Célia Pétrissans | Le Délit

Il y a près d’un mois, l’Office québécois de la langue française (OQLF) lançait la Vitrine linguistique, une nouvelle plateforme en ligne rassemblant les contenus associés aux sites de la Banque de dépannage linguistique (BDL) et du Grand Dictionnaire terminologique (GDT). La Vitrine linguistique fusionne les filtres de recherche auparavant distincts de la BDL et du GDT afin de centraliser les ressources linguistiques francophones et d’en faciliter l’accès. On peut y trouver des réponses aux questions relatives à la syntaxe, au vocabulaire, aux emprunts à l’anglais, des guides à la rédaction, mais aussi des méthodes facilitant l’apprentissage de la langue française.

La vitrine concrétise en quelque sorte l’idée de rendre visible le français dans la société tout en le démocratisant et en le rendant plus accessible. Cette initiative de l’OQLF part sans doute d’une volonté de réduire l’impression d’exclusivité liée à la bonne connaissance de la langue de Molière, notamment chez les nouveaux·elles apprenant·e·s qui doivent composer avec la mémorisation des règles de grammaire regorgeant d’exceptions. En ce sens, les six mois prévus par la loi 96 pour permettre aux immigrant·e·s d’apprendre cette nouvelle langue – après lesquels l’État prévoit de fournir des services uniquement en français – sont largement insuffisants. La connaissance d’une nouvelle langue est intrinsèquement liée à la lente appréhension des us et coutumes d’une société, de ses valeurs et de sa culture. La volonté de doter le français au Québec d’une « vitrine linguistique », n’est-ce pas déjà lui donner le statut d’une langue exclusive, en affirmant du même geste qu’elle est complexe et difficile d’approche ?

Il n’est pas question ici de remettre en cause le bien-fondé des ressources linguistiques mises à disposition par le BDL et le GDT. Cependant, la manière avec laquelle on met de l’avant le français a un impact sur les représentations collectives entourant sa pratique. Est-ce que la langue « commune » du Québec, telle que définie par la Charte de la langue française, est aussi démocratique et accessible qu’on le prétend ?

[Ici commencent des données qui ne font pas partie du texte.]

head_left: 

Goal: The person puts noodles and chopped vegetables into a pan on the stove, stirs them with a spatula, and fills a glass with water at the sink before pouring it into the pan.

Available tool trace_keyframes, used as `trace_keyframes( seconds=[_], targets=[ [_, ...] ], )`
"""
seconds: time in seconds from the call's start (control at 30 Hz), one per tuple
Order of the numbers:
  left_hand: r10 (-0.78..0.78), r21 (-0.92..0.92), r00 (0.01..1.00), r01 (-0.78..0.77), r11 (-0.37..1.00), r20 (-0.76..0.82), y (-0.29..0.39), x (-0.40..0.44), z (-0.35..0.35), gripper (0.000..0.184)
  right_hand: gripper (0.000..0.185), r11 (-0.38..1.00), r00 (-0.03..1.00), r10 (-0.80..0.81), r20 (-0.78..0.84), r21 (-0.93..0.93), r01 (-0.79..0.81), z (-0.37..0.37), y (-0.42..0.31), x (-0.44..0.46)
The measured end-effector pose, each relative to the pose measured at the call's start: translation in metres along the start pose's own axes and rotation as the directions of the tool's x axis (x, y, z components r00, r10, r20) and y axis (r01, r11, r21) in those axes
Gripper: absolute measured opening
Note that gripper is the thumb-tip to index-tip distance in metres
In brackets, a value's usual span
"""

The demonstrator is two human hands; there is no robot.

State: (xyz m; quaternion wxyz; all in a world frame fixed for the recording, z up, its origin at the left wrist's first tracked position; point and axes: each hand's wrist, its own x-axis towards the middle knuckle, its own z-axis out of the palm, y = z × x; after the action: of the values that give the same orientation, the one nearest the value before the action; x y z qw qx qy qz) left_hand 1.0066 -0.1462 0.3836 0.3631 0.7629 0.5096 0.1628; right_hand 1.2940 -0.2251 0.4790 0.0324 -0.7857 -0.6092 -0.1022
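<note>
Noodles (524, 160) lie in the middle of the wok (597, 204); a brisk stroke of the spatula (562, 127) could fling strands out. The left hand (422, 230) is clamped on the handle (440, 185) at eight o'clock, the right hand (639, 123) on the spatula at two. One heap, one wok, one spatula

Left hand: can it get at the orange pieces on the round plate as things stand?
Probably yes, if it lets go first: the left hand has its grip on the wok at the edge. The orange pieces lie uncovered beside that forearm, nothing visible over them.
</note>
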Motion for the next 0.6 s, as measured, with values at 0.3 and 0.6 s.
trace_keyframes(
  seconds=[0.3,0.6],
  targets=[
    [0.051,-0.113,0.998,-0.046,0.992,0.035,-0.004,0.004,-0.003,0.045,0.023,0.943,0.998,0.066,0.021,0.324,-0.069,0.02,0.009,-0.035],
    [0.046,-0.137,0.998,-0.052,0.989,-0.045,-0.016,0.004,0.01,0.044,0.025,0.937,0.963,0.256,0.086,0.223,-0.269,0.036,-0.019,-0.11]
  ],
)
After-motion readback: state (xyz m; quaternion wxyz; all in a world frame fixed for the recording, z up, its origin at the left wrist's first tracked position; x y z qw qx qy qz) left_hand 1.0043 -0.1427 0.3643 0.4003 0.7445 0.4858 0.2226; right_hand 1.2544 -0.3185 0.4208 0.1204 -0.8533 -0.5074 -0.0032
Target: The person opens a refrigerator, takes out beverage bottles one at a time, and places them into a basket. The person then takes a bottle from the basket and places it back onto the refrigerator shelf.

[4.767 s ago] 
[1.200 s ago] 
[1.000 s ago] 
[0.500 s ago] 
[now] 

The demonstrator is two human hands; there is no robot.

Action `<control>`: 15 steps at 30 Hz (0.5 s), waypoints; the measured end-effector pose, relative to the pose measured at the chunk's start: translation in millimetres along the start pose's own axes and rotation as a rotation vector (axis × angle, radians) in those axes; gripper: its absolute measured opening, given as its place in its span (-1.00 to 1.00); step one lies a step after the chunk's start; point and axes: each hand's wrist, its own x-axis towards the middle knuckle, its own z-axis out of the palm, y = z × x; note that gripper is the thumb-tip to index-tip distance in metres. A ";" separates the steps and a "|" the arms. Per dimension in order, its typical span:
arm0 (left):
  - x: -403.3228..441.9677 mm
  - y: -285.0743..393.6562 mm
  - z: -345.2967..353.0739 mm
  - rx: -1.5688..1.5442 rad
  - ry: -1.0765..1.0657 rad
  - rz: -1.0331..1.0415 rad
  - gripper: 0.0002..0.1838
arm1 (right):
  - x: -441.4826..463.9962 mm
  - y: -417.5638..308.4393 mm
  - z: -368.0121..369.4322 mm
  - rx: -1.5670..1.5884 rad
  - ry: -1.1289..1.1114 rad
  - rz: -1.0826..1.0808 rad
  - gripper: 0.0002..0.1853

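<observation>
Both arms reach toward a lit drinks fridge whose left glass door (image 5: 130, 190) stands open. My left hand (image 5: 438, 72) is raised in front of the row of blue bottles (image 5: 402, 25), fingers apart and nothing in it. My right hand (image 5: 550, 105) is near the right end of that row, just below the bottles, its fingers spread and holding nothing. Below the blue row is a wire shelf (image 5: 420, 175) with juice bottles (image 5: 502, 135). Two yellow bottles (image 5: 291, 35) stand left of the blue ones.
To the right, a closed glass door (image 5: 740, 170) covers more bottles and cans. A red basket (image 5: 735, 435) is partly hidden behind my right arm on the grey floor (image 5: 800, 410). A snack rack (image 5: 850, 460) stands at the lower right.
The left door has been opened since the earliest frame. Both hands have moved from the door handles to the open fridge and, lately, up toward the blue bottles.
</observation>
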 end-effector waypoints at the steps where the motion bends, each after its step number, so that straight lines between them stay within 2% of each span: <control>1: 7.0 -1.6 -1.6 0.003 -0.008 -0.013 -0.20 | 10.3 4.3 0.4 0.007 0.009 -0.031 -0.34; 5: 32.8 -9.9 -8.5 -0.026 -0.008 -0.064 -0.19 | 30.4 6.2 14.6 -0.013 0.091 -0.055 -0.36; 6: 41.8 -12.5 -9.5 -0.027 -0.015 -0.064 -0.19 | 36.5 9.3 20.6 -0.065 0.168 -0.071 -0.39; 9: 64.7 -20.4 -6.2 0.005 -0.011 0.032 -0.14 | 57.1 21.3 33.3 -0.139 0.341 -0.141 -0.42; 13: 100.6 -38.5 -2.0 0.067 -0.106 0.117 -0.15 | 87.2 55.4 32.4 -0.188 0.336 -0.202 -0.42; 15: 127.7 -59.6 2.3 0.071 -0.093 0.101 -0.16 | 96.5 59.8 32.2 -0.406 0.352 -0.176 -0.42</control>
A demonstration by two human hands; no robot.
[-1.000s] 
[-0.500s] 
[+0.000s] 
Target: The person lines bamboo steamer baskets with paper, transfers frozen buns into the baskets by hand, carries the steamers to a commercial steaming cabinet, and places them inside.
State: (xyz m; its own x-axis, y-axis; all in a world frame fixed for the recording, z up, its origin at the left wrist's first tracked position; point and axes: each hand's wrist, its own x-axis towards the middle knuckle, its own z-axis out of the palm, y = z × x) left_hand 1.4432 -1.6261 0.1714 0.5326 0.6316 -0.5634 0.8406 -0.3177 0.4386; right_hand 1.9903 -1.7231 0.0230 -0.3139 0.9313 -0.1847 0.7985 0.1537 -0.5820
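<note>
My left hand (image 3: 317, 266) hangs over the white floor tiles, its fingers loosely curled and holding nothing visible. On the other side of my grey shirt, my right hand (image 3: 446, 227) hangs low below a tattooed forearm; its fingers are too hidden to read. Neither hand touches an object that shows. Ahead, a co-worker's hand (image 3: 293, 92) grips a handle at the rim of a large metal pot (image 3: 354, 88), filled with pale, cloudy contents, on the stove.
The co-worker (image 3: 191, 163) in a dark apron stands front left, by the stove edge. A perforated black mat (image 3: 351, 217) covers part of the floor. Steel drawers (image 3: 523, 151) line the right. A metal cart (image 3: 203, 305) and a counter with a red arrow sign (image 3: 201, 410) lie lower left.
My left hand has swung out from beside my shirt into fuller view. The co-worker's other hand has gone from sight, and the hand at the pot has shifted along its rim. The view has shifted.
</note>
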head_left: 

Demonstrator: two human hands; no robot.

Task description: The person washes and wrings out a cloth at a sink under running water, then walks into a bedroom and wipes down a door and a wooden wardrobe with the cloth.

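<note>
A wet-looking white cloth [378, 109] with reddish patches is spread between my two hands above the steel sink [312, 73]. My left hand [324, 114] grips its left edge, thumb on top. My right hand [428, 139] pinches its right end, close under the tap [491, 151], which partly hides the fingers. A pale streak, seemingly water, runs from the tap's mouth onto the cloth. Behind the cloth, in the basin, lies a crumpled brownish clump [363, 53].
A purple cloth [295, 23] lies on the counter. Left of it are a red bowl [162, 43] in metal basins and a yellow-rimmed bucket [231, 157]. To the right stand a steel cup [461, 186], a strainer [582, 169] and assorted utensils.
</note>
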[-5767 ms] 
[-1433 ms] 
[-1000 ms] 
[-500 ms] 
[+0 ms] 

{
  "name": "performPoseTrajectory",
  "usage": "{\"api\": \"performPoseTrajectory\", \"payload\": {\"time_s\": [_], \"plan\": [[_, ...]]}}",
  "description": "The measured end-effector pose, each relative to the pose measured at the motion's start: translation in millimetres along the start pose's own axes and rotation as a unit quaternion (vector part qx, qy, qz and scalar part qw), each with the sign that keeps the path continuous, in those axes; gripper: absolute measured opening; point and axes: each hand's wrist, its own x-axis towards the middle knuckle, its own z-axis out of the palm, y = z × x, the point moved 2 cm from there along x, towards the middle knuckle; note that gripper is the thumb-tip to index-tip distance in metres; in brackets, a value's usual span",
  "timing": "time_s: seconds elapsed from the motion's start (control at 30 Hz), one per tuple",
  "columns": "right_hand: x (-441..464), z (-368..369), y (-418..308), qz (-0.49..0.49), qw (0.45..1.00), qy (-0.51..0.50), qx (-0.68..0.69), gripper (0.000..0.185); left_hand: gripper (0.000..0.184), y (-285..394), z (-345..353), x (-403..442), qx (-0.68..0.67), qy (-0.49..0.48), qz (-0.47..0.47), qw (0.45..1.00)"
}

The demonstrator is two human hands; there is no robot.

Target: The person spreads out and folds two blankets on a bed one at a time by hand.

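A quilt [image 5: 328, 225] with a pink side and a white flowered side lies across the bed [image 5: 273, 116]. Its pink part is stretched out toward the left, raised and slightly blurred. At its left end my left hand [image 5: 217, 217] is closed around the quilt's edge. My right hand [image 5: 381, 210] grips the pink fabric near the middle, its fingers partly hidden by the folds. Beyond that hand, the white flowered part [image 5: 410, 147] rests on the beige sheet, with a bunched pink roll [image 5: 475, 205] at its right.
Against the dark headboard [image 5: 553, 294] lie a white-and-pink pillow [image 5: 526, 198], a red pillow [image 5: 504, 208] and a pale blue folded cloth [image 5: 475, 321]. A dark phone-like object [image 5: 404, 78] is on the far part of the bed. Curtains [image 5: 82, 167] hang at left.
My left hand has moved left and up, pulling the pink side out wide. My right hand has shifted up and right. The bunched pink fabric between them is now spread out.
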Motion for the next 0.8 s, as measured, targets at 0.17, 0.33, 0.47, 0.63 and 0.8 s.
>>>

Le Délit, seul journal francophone de l’Université McGill, agit comme une vitrine linguistique du français à l’échelle réduite d’un campus majoritairement anglophone. Sans avoir pour but de mettre en avant la richesse de la langue française, nous y participons indirectement par la publication d’articles qui reflètent des problématiques liées à la communauté francophone de McGill. Notre rôle principal, c’est d’agir comme porte-voix des enjeux liés à la francophonie, tout en s’assurant de ne pas éclipser les enjeux qui touchent également les communautés anglophones et allophones sur le campus. Le Délit doit demeurer un univers invitant et ouvert qui valorise les différentes manières d’expression du français. La manière avec laquelle on s’exprime ne transparaît pas seulement à l’oral et à travers nos usages linguistiques ; la langue, fondée sur un agrégat de pratiques plutôt que sur un modèle unifié, est au fondement même de nos représentations du monde. Le Délit se doit d’être le vecteur de transmission écrite de ces diverses représentations.